What we both discovered was that people who had had traumatic sexual experiences had kept them secret. And I later did some more studies with it with non college to people. These were people in a large corporation, and we found the same thing. And it didn't matter what kind of trauma person had, any kind of trauma that they had kept secret from others was associated with it with
higher health risks. And so I started wondering, well, if keeping a secret is so bad, what if we just brought it in the lab and asked them to talk or write about it. But you know, I'm not a clinical psychologist. I didn't want to have them talking. I don't know how to respond, so I thought I'll just have them come in and write about it. And that was the beginning of it, and that first study
it worked and it really changed my life. And you know, it was one of those things I was just going on a hunch that maybe just putting upsetting experiences into words could be kind of the first step toward improved physical health. And there's all sorts of biological explanations, but the point is is that writing, as I started to discover, helps still the mind. It helps put things together for somebody, and even the first nights after they write,
they sleep better, they feel more relaxed. It brings about a really significant change for a lot of people. I remember reading somewhere that part of the miracle of journaling is that once you write something down, now nobody puts that book away and never goes back to it again. They reread what they've written, and when they read it, they've now become a watcher, like they're in the audience watching a movie instead of the victim experiencing it. Am I
correct in saying that, you know that's true for some people. In our studies, you know, and it's interesting, I don't call my approach journaling, is journaling kind of implies doing it all the time. We ended up calling it expressive writing and thinking of it more as a way to deal with particular issues. And that in our first studies we had people write four times, about fifteen minutes a time, and these would be four consecutive days.

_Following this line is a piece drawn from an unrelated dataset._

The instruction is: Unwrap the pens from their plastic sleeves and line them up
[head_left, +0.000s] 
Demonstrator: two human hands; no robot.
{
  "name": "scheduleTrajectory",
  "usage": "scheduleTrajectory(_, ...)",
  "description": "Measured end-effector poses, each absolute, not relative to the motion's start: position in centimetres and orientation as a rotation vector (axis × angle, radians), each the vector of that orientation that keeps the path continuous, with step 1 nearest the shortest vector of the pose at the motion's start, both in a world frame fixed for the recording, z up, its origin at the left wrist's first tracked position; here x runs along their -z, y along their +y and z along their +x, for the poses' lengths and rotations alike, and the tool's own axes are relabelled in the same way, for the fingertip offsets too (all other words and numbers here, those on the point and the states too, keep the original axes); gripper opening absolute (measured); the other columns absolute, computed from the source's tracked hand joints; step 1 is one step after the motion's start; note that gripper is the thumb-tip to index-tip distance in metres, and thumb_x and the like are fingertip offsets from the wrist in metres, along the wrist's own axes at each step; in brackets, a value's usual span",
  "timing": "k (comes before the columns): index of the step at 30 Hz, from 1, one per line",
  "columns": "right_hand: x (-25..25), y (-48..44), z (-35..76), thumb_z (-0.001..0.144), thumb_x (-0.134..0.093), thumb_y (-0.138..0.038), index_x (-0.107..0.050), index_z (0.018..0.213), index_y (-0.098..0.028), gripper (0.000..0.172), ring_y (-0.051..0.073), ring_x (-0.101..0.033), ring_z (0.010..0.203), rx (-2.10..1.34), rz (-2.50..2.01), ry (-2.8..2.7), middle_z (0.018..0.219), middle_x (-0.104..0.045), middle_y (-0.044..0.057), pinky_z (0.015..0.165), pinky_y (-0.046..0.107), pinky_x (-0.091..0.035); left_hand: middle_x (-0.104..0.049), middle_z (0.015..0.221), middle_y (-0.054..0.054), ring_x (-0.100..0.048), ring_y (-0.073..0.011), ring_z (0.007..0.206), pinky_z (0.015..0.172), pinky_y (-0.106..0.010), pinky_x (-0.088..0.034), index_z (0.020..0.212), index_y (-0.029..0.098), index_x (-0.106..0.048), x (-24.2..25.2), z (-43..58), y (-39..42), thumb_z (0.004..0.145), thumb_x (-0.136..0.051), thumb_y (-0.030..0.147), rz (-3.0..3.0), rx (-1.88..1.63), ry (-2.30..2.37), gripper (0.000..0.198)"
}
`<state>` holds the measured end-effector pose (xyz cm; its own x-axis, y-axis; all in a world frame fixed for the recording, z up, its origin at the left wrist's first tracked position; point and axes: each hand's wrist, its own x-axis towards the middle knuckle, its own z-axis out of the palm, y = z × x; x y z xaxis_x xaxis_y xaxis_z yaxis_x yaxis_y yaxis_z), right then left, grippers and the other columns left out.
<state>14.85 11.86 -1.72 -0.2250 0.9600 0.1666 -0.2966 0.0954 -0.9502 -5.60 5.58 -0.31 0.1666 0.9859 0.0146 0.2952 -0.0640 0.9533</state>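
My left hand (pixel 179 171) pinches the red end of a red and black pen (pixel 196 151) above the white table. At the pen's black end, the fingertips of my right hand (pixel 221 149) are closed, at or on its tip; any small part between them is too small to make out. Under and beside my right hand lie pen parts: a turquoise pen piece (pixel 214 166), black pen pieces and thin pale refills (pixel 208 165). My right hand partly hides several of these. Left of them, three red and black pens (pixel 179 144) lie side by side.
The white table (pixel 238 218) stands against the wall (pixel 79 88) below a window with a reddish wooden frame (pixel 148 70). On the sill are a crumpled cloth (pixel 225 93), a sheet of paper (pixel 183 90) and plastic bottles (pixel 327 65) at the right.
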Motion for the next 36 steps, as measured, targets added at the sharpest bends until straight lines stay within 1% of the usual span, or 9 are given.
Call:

And there have been hundreds of studies done since, and it's not clear that there's a perfect number of times to write. And what I tell others is, look, if you find yourself obsessing about something, worrying about something, something is weighing on you, just set aside three or four days and promise yourself to write for at least ten or fifteen minutes about your deepest thoughts and feelings about this thing that's bothering you. And if after a couple of days
you feel better you don't want to write anymore. Great. If you want to keep it and reread it, great. I think the majority of the people that I've studied actually don't go back and read it interesting. They literally just get it out and then it's out there. And I don't you know that metaphor of getting it out is a complicated one. I think it's what
it's doing is putting things together for them. They now understand it. When the people who benefit, when when I asked them why did they why was it so helpful, They'll say it made me realize X, Y or Z, I now understand etc. In other words, they're using these words. That's telling me and telling them that they have put two and two together. They're putting things together that they hadn't realized were were connected. I want to
talk more about that. We have to go to a break. I love this idea of taking it out of the emotional brain and into the maybe the prefrontal cortex. You are listening to the Doctor Wendy Wall Show. My guest is doctor James Pennabaker. He is a Professor emeritus of psychology. He is at You're in Austin, Texas right now, author of over twelve books and three hundred articles. Will have more about expressive writing when we come back.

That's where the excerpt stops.